_What the exercise asks_
Write the data out in full and word for word. Do not include images.

____

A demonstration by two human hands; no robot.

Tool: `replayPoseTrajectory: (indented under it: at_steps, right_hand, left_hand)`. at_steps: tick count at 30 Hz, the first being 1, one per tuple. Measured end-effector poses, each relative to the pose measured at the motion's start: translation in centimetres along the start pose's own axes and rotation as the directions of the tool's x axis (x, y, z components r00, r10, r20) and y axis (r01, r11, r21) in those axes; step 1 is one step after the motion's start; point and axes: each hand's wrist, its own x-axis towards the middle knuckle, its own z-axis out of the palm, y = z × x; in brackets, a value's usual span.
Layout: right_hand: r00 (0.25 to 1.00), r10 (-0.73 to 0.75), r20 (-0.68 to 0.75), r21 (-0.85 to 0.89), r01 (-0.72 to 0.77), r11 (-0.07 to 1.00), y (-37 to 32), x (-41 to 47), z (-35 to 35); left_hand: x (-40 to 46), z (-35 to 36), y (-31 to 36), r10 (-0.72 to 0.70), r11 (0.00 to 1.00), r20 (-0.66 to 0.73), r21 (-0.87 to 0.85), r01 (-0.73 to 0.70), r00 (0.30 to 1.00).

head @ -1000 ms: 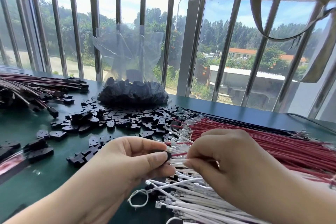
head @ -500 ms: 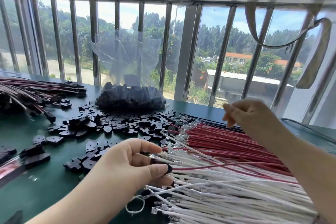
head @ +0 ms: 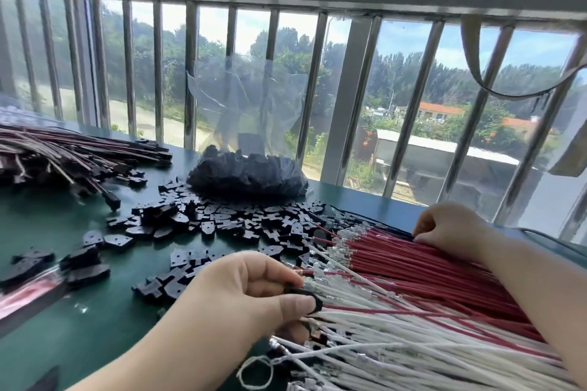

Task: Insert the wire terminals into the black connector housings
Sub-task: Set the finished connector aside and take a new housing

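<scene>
My left hand point(head: 254, 298) pinches a small black connector housing point(head: 306, 294) between thumb and forefinger, with a red wire point(head: 381, 309) running out of it to the right. My right hand point(head: 451, 225) rests with curled fingers on the far edge of the red wire bundle point(head: 428, 263), its fingertips at the black wires point(head: 381, 222) behind; whether it grips one I cannot tell. A bundle of white wires point(head: 397, 343) with metal terminals lies in front. Several loose black housings point(head: 228, 222) are scattered on the green table point(head: 63, 311).
A clear plastic bag point(head: 247, 174) of black housings stands at the back by the barred window. A heap of finished dark wire assemblies point(head: 63, 159) lies at the far left. More dark parts point(head: 47, 263) sit at the left edge.
My right hand left my left hand, swung up and right, then came down onto the far side of the red wire bundle. My left hand kept the housing, now with a red wire.
</scene>
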Motion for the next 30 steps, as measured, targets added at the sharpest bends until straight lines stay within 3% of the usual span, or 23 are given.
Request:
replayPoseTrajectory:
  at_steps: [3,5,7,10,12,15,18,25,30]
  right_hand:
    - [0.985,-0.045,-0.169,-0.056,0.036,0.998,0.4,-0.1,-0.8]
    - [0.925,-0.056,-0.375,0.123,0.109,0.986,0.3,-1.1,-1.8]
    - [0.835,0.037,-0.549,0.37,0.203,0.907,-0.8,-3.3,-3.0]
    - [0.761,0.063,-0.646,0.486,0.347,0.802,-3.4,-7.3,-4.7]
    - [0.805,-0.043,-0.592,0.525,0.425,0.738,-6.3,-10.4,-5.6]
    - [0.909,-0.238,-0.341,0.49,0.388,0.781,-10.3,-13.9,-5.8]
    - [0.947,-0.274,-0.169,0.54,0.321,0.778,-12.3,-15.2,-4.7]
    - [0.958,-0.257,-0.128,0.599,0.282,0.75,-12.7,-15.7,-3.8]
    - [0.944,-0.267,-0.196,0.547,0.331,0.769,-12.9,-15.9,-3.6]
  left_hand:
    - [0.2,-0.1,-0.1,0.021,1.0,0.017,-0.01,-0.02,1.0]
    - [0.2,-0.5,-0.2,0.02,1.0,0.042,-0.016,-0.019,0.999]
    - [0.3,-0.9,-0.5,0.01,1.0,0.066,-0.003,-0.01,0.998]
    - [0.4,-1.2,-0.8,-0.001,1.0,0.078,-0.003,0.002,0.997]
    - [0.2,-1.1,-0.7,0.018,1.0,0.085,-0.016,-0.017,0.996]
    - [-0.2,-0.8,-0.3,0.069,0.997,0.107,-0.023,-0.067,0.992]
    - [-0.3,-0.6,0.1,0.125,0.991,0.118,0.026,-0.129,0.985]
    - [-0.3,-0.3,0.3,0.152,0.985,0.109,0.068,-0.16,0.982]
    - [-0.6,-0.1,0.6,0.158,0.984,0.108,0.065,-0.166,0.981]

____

_Answer to this problem_
A demonstration by two human hands; no robot.

Tool: `replayPoseTrajectory: (indented under it: at_steps, right_hand, left_hand)`. at_steps: tick count at 30 Hz, the first being 1, one per tuple. Measured end-effector poses, each relative to the pose measured at the motion's start: translation in centimetres along the start pose's own axes and rotation as the directions of the tool's x axis (x, y, z components r00, r10, r20) and y axis (r01, r11, r21) in those axes; step 1 is one step after the motion's start; point and axes: each hand's wrist, its own x-axis towards the middle knuckle, its own z-axis out of the palm, y = z × x; in brackets, a value's usual span.
Layout: right_hand: r00 (0.25 to 1.00), r10 (-0.73 to 0.75), r20 (-0.68 to 0.75), r21 (-0.85 to 0.89), r01 (-0.72 to 0.77), r11 (-0.07 to 1.00), y (-37 to 32), x (-41 to 47), z (-35 to 35); left_hand: x (-40 to 46), z (-35 to 36), y (-31 to 36), r10 (-0.72 to 0.70), r11 (0.00 to 1.00), r20 (-0.66 to 0.73), r21 (-0.87 to 0.85), r01 (-0.73 to 0.70), r00 (0.30 to 1.00).

head @ -1000 ms: 
head @ -500 ms: 
head @ +0 ms: 

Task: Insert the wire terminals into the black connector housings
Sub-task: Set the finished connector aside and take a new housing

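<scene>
My left hand point(head: 254, 298) pinches a small black connector housing point(head: 306, 294) between thumb and forefinger, with a red wire point(head: 381, 309) running out of it to the right. My right hand point(head: 451, 225) rests with curled fingers on the far edge of the red wire bundle point(head: 428, 263), its fingertips at the black wires point(head: 381, 222) behind; whether it grips one I cannot tell. A bundle of white wires point(head: 397, 343) with metal terminals lies in front. Several loose black housings point(head: 228, 222) are scattered on the green table point(head: 63, 311).
A clear plastic bag point(head: 247, 174) of black housings stands at the back by the barred window. A heap of finished dark wire assemblies point(head: 63, 159) lies at the far left. More dark parts point(head: 47, 263) sit at the left edge.
My right hand left my left hand, swung up and right, then came down onto the far side of the red wire bundle. My left hand kept the housing, now with a red wire.
</scene>
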Motion for the next 30 steps, as measured, targets added at the sharpest bends until straight lines stay within 3% of the usual span, or 23 are given.
Request:
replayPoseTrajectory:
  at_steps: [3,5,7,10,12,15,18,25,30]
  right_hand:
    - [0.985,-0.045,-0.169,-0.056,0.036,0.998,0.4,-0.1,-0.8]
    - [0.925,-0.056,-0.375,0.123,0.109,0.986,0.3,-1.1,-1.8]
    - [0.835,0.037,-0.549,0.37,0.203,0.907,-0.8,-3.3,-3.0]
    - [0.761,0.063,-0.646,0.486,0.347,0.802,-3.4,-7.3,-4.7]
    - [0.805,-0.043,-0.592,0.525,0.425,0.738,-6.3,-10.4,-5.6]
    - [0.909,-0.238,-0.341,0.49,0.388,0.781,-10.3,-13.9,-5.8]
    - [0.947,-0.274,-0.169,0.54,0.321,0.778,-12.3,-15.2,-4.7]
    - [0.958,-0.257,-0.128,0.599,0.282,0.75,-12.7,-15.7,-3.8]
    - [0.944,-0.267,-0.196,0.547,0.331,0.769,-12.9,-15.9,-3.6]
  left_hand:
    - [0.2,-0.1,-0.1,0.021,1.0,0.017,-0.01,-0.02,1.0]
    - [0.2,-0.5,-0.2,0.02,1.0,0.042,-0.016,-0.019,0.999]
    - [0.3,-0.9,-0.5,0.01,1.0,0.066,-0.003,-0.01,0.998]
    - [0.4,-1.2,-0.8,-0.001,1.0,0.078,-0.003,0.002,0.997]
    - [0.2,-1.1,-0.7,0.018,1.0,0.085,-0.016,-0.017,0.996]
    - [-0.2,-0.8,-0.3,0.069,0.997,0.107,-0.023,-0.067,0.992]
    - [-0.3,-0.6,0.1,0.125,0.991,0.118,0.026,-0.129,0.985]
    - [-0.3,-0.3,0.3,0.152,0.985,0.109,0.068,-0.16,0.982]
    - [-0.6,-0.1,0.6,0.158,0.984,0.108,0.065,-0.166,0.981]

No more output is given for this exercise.